(Work task):
Nothing but text lines should be duplicated: start with the first line of the listing below and stop after the line holding "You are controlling", omitting pictures.

(The data):
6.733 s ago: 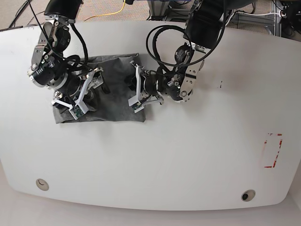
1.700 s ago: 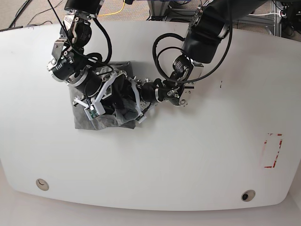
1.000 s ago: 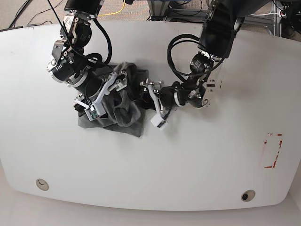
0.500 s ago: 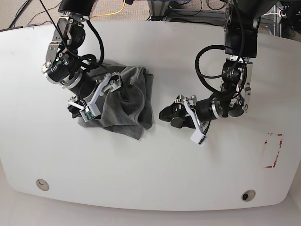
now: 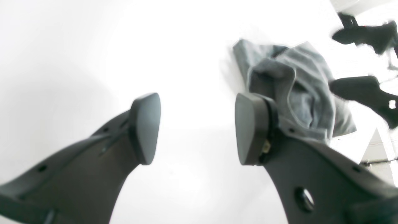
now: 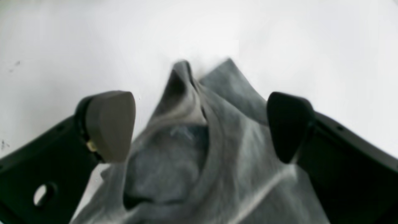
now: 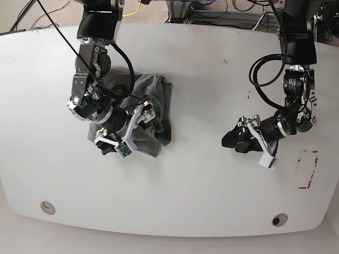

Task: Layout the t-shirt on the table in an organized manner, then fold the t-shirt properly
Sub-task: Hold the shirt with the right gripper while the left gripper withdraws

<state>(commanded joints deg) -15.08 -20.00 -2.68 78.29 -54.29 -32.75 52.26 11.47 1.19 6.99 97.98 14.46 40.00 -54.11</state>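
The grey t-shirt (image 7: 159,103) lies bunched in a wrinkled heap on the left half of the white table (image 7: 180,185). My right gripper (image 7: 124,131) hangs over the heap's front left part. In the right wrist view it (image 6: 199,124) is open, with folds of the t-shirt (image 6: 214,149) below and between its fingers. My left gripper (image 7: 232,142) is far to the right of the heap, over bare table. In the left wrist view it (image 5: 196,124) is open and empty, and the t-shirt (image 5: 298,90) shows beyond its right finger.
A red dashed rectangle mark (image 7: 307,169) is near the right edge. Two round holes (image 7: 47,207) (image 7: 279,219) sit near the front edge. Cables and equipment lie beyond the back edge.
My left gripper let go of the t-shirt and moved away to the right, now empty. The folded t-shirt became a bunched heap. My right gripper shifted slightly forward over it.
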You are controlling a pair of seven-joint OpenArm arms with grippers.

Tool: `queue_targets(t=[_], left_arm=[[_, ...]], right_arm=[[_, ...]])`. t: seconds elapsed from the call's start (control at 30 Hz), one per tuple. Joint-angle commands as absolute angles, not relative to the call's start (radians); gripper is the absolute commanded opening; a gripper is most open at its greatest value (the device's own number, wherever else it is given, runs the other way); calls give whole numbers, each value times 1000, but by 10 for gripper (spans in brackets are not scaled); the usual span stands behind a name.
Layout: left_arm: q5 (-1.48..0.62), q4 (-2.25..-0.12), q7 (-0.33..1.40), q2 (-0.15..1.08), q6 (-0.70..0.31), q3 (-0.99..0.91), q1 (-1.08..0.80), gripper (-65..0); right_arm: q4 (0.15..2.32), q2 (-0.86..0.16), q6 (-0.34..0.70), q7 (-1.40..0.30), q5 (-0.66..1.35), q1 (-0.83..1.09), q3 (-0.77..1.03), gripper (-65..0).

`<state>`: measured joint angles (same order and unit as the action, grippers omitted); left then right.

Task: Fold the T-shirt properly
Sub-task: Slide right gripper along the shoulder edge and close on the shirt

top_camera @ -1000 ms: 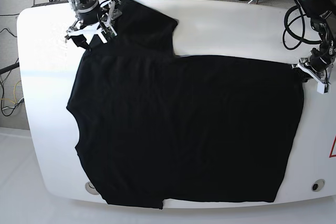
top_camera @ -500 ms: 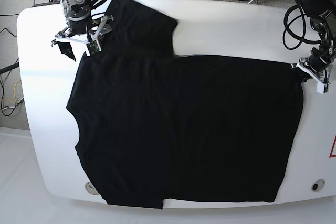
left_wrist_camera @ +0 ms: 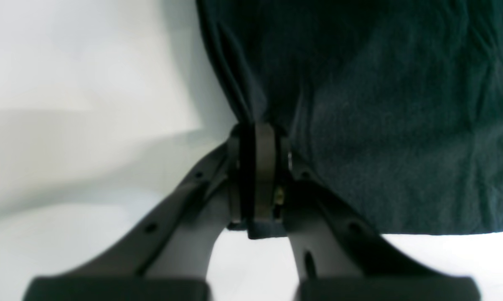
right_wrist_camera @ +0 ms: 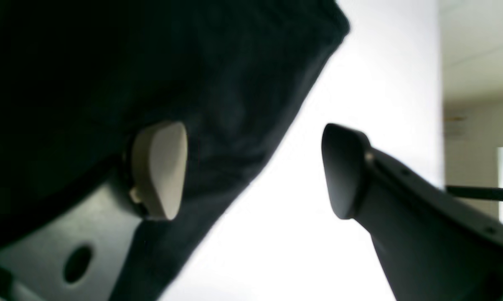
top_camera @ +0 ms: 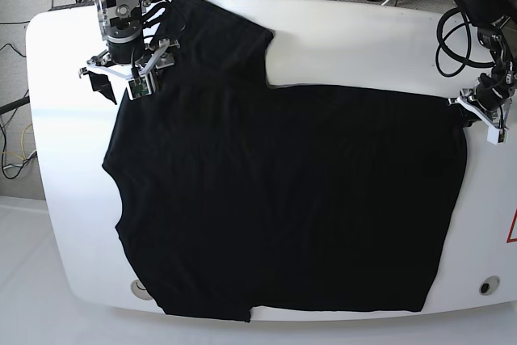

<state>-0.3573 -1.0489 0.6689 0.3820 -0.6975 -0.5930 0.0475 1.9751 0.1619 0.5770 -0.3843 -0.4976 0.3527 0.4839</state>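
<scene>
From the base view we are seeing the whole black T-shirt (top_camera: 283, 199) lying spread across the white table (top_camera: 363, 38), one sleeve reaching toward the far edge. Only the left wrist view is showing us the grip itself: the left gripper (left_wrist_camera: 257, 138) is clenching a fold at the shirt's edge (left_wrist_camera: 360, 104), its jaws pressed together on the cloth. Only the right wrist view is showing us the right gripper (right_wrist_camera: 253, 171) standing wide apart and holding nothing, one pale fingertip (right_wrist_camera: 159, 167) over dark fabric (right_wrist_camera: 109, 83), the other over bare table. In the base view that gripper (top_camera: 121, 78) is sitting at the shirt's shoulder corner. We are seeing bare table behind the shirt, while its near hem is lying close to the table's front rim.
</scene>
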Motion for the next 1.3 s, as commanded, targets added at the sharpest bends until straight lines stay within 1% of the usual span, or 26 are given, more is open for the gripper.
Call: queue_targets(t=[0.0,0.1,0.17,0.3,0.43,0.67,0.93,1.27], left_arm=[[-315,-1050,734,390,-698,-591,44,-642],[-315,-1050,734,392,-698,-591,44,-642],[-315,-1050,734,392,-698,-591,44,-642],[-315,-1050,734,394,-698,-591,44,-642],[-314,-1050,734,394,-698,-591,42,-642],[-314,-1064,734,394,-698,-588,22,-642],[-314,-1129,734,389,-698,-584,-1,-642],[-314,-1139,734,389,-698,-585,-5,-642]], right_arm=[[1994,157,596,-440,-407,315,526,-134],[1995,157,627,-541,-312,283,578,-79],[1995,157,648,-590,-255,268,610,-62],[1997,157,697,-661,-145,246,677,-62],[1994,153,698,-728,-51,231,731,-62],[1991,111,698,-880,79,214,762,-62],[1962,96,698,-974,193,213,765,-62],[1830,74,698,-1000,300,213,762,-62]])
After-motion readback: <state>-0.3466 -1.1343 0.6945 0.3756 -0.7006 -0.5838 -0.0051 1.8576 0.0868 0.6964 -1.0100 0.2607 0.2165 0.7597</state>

(Completed exercise):
6.733 s ago: 
1.700 s ago: 
1.000 s ago: 
0.500 s ago: 
now: 
now: 
now: 

Task: Layout the t-shirt on the table in an organized manner, then fold the t-shirt properly
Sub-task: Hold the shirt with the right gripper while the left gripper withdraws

<state>(commanded joints deg) -15.08 -20.00 -2.68 78.29 -54.29 -32.75 52.26 11.47 1.19 6.99 97.98 14.46 40.00 -54.11</state>
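The grey t-shirt (image 7: 159,103) lies bunched in a wrinkled heap on the left half of the white table (image 7: 180,185). My right gripper (image 7: 124,131) hangs over the heap's front left part. In the right wrist view it (image 6: 199,124) is open, with folds of the t-shirt (image 6: 214,149) below and between its fingers. My left gripper (image 7: 232,142) is far to the right of the heap, over bare table. In the left wrist view it (image 5: 196,124) is open and empty, and the t-shirt (image 5: 298,90) shows beyond its right finger.
A red dashed rectangle mark (image 7: 307,169) is near the right edge. Two round holes (image 7: 47,207) (image 7: 279,219) sit near the front edge. Cables and equipment lie beyond the back edge.
My left gripper let go of the t-shirt and moved away to the right, now empty. The folded t-shirt became a bunched heap. My right gripper shifted slightly forward over it.
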You are controlling a pair of seven-joint OpenArm arms with grippers.

No further output is expected.